═══ Information shown ═══

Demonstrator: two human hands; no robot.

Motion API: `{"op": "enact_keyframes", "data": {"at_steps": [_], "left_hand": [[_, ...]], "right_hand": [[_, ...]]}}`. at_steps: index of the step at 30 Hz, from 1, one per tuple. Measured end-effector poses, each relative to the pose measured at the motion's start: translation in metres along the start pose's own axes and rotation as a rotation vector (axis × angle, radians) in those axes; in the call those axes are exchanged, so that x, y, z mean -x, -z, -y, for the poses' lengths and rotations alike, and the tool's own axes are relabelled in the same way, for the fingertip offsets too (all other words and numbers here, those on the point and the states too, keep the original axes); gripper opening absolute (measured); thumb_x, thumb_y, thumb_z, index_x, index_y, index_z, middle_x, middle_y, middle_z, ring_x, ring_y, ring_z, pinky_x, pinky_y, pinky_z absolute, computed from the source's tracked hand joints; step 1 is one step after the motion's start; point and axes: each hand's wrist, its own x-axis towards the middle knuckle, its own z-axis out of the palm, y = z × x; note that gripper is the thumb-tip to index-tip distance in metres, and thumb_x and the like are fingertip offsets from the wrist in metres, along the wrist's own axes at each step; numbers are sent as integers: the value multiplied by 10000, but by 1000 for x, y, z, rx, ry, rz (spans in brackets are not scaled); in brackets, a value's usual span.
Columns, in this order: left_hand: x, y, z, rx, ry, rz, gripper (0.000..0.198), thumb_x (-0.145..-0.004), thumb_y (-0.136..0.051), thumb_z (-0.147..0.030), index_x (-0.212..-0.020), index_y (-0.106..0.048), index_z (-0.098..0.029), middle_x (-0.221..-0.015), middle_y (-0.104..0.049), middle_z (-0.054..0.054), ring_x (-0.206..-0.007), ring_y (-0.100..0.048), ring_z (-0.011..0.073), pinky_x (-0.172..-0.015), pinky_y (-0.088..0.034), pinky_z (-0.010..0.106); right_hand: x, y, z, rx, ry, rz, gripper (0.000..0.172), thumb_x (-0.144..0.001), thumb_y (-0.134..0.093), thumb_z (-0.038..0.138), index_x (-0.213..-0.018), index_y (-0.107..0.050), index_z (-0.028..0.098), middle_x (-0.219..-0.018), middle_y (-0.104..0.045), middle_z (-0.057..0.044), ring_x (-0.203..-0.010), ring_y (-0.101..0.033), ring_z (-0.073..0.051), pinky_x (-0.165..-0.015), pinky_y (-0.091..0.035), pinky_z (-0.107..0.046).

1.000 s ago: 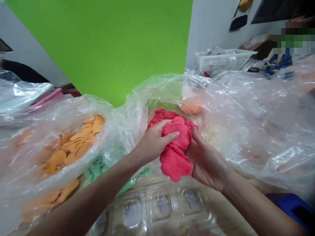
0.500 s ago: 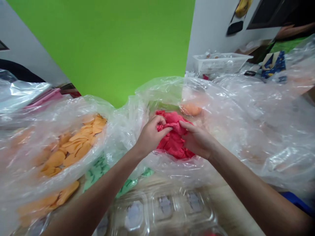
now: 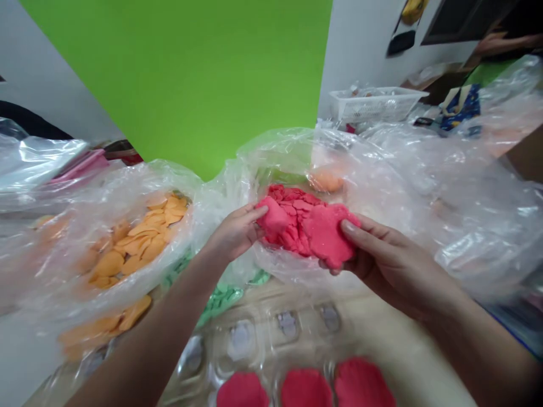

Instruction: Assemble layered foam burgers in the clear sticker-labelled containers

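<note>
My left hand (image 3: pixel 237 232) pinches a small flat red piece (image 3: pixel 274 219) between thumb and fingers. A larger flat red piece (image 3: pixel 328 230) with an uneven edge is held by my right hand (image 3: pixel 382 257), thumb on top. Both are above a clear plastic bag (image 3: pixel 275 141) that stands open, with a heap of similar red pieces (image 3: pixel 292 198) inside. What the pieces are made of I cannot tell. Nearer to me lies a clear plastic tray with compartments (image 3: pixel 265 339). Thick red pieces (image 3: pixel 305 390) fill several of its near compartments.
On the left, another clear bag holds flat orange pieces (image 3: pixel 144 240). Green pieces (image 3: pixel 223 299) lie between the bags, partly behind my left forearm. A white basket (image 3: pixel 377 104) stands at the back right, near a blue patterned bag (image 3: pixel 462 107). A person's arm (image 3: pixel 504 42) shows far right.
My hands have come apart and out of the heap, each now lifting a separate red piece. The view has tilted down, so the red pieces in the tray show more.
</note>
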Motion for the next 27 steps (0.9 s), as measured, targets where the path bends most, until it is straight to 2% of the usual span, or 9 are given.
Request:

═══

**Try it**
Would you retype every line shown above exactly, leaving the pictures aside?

**Problem solution**
Demonstrator: two human hands; no robot.

Motion API: `{"op": "enact_keyframes", "data": {"at_steps": [_], "left_hand": [[_, ...]], "right_hand": [[_, ...]]}}`. at_steps: index of the step at 30 Hz, from 1, one per tuple. Measured end-effector poses, each relative to the pose measured at the motion's start: translation in metres along the start pose's own axes and rotation as a rotation vector (axis × angle, radians) in those axes; in the call those axes are exchanged, so that x, y, z mean -x, -z, -y, for the poses' lengths and rotations alike, and the tool's own axes are relabelled in the same way, for the fingertip offsets too (all other words and numbers here, those on the point and the states too, keep the original axes); gripper opening absolute (measured); thumb_x, thumb_y, thumb_z, index_x, index_y, index_z, middle_x, middle_y, middle_z, ring_x, ring_y, ring_z, pinky_x, pinky_y, pinky_z absolute, computed from the source's tracked hand joints; step 1 is one step after the motion's start; point and axes: each hand's wrist, its own x-axis towards the middle knuckle, its own z-axis out of the palm, y = z × x; note that gripper is the thumb-tip to index-tip distance in metres, and thumb_x and the like are fingertip offsets from the wrist in metres, along the wrist's own axes at each step; numbers are sent as integers: the value multiplied by 10000, but by 1000 for x, y, z, rx, ry, rz (spans in brackets are not scaled); in brackets, a value's usual span.
Columns, in this order: left_hand: x, y, z, rx, ry, rz, gripper (0.000..0.198), thumb_x (-0.145..-0.004), thumb_y (-0.136..0.051), thumb_z (-0.147..0.030), index_x (-0.212..-0.020), index_y (-0.106..0.048), index_z (-0.098..0.029), middle_x (-0.221..-0.015), middle_y (-0.104..0.049), middle_z (-0.054..0.054), ring_x (-0.206..-0.007), ring_y (-0.100..0.048), ring_z (-0.011..0.073), pinky_x (-0.172..-0.015), pinky_y (-0.088..0.034), pinky_z (-0.010..0.106); right_hand: x, y, z, rx, ry, rz, gripper (0.000..0.172), thumb_x (-0.144..0.001), thumb_y (-0.134..0.093), thumb_z (-0.038..0.138), index_x (-0.213..-0.018), index_y (-0.107..0.050), index_z (-0.028..0.098), middle_x (-0.219..-0.018), middle_y (-0.104..0.045), middle_z (-0.057..0.044), ring_x (-0.203..-0.010), ring_y (-0.101..0.033), ring_z (-0.073..0.051), pinky_x (-0.165..-0.015), pinky_y (-0.091..0.035), pinky_z (-0.107..0.046).

1.000 s ago: 
0.500 s ago: 
now: 

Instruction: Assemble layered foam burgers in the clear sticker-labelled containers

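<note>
My left hand (image 3: pixel 237 232) pinches a small flat red piece (image 3: pixel 274 219) between thumb and fingers. A larger flat red piece (image 3: pixel 328 230) with an uneven edge is held by my right hand (image 3: pixel 382 257), thumb on top. Both are above a clear plastic bag (image 3: pixel 275 141) that stands open, with a heap of similar red pieces (image 3: pixel 292 198) inside. What the pieces are made of I cannot tell. Nearer to me lies a clear plastic tray with compartments (image 3: pixel 265 339). Thick red pieces (image 3: pixel 305 390) fill several of its near compartments.
On the left, another clear bag holds flat orange pieces (image 3: pixel 144 240). Green pieces (image 3: pixel 223 299) lie between the bags, partly behind my left forearm. A white basket (image 3: pixel 377 104) stands at the back right, near a blue patterned bag (image 3: pixel 462 107). A person's arm (image 3: pixel 504 42) shows far right.
My hands have come apart and out of the heap, each now lifting a separate red piece. The view has tilted down, so the red pieces in the tray show more.
</note>
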Motion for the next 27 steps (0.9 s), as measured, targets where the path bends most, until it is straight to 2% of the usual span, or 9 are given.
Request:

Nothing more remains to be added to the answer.